This complexity is near optimal because the number of uncorrelated scores is $\tfrac{{N}_{d}{N}_{s}}{{{N}_{p}}^{2}}$, which is only a logarithmic factor smaller than the computational complexity. Therefore, there is not much room for further reduction of computational complexity.

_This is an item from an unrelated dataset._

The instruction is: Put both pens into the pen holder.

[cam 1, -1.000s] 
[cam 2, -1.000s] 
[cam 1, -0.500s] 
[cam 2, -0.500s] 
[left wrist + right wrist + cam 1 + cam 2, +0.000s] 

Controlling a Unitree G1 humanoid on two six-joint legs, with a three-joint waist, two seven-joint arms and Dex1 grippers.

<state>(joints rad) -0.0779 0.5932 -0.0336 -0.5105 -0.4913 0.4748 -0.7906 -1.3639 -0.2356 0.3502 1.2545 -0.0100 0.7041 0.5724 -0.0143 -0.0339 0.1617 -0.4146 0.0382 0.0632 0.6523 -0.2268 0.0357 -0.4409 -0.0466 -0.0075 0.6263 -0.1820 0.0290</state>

The algorithm is summarized in Algorithm 3.

Algorithm 3. Coherent Hybrid FDMT Dedispersion Algorithm

Input: Antenna voltage series x(t).
Output: Time series of integrated flux density as a function of trial dispersion measures. $d\lt {d}_{\max }$ with steps $\tfrac{{N}_{p}}{{N}_{d}}{d}_{\max }$ and all exit times ${t}_{0}\lt {N}_{s}\tau $ with steps ${N}_{p}\tau $.
1: Apply STFT with block size ${N}_{p}$ on x(t) to obtain ${I}_{c}(t,f)$.
2: for dispersion d0 in the range $[0,{d}_{\max }]$ in steps of $2\tfrac{{{N}_{p}}^{2}}{{N}_{d}}{d}_{\max }$ do
3: Apply the filter ${\hat{H}}_{{d}_{0}}(f)=\exp \left(\tfrac{2\pi {{id}}_{0}}{f+{f}_{0}}\right)$ to ${I}_{c}(t,f)$ via convolving filter bank (i.e., apply in separate channels), perform absolute value squared, and sum over all polarizations to get $I(t,f)$.
4: Apply FDMT to $I(t,f)$, with $-{N}_{p}^{2}\tau \leqslant {\rm{\Delta }}t\leqslant {N}_{p}^{2}\tau $, and output the partial result ${A}_{{f}_{\min }}^{{f}_{\max }}({d}_{0}+d,{t}_{0})$.
5: end for

Download table as:  ASCIITypeset image

7.3. Implications

Using this algorithm, it is possible to perform blind searches for pulses with duration in the 1 μs to 0.1 ms regime (which implies ${N}_{p}={10}^{2}\mbox{--}{10}^{4}$ for standard searches). Searching for pulses with this short duration opens a parameter space that had never been scanned before in a blind survey, and allows us to feasibly search for pulsars via their giant pulse phenomenon.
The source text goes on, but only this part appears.